Thinking Long-Term Rather Than Chasing Quick Fixes
The common thread running through all these changes is a shift in outlook. Most previous cycles of health behaviour in the UK tended to be motivated by short-term goals: lose weight for a wedding, get fit for summer, dry January because December got out of hand.
What’s different now, at least among the adults making changes that persist, is a longer frame of reference. Questions like what can I do in my forties that will matter at sixty-five tend to produce different answers than how do I feel better by Friday. And those answers tend to look less like overhauls and more like a handful of sustainable behaviours, repeated consistently enough to compound.

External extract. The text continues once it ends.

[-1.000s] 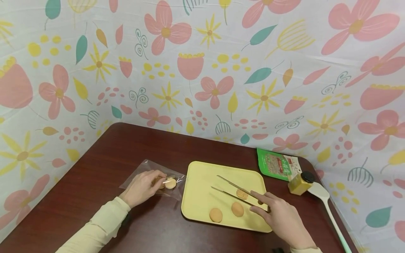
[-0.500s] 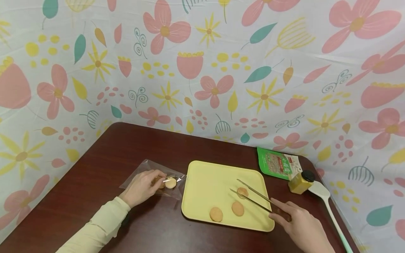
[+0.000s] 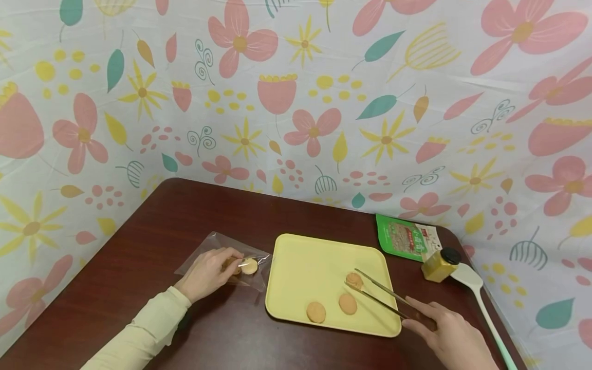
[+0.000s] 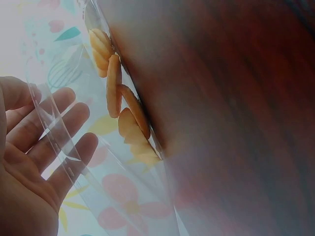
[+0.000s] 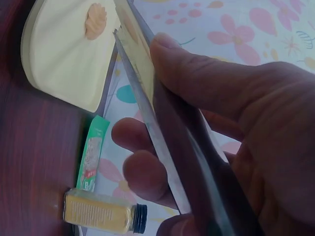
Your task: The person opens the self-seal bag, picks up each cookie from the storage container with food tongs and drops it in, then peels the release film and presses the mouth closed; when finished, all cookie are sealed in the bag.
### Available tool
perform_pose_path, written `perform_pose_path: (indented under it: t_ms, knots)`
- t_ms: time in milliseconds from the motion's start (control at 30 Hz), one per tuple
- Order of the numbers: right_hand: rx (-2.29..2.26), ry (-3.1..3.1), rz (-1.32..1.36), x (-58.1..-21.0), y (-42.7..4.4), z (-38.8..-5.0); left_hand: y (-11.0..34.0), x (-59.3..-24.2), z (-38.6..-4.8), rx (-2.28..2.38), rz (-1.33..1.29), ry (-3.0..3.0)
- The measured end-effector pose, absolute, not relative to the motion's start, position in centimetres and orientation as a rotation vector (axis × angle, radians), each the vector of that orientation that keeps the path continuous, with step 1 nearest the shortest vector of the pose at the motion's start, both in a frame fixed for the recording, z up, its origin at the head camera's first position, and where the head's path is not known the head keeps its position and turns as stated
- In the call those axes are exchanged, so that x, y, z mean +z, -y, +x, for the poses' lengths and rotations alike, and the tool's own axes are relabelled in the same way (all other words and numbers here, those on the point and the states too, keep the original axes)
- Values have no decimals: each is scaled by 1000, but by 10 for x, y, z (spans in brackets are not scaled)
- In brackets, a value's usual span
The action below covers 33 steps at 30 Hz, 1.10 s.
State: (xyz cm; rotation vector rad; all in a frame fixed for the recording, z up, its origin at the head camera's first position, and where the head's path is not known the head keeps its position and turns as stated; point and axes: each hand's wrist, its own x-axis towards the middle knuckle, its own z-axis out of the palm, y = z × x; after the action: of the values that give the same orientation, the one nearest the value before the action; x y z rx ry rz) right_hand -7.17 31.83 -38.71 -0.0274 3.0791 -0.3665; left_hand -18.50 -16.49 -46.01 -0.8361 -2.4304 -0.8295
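Note:
My right hand (image 3: 453,331) grips a pair of metal tongs (image 3: 376,299), whose spread tips stand at either side of a swirled cookie (image 3: 354,279) on the yellow tray (image 3: 305,267). Whether the tips touch it I cannot tell. Two round cookies, one in the middle (image 3: 348,304) and one nearer the front edge (image 3: 316,312), lie on the same tray. At the tray's left, my left hand (image 3: 208,272) pinches the film of a clear plastic bag (image 3: 260,285). Several cookies (image 4: 114,86) lie inside that bag, seen in the left wrist view.
Behind the tray's right corner lies a green food pouch (image 3: 402,239). Beside it is a jar with a black lid (image 3: 439,264), yellow inside. A white spatula (image 3: 478,303) runs along the right edge of the dark table (image 3: 217,205). Patterned cloth (image 3: 296,103) surrounds the table.
My right hand has drawn the tongs to the right and toward me, so the tips have come from the tray's middle to the swirled cookie. My left hand has stayed on the bag.

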Motion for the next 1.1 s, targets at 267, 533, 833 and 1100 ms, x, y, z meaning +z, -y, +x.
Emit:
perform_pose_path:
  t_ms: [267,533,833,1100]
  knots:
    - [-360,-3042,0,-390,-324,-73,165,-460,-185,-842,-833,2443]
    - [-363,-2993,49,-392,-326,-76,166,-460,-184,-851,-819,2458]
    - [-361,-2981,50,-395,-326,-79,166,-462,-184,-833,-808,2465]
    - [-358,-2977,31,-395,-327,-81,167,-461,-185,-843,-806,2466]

That change is partly generational, partly driven by watching parents or grandparents manage age-related decline, and partly the result of better information being more accessible than it’s ever been. Podcasts and long-form health journalism have put research that previously lived only in academic papers into a format that non-specialists can engage with.
The risk, though, is paralysis. Too much information, too many competing frameworks, not enough time to synthesise it. The adults making the most durable changes seem to be the ones who’ve accepted they can’t optimise everything, and have picked two or three meaningful behaviours to get right and sustain.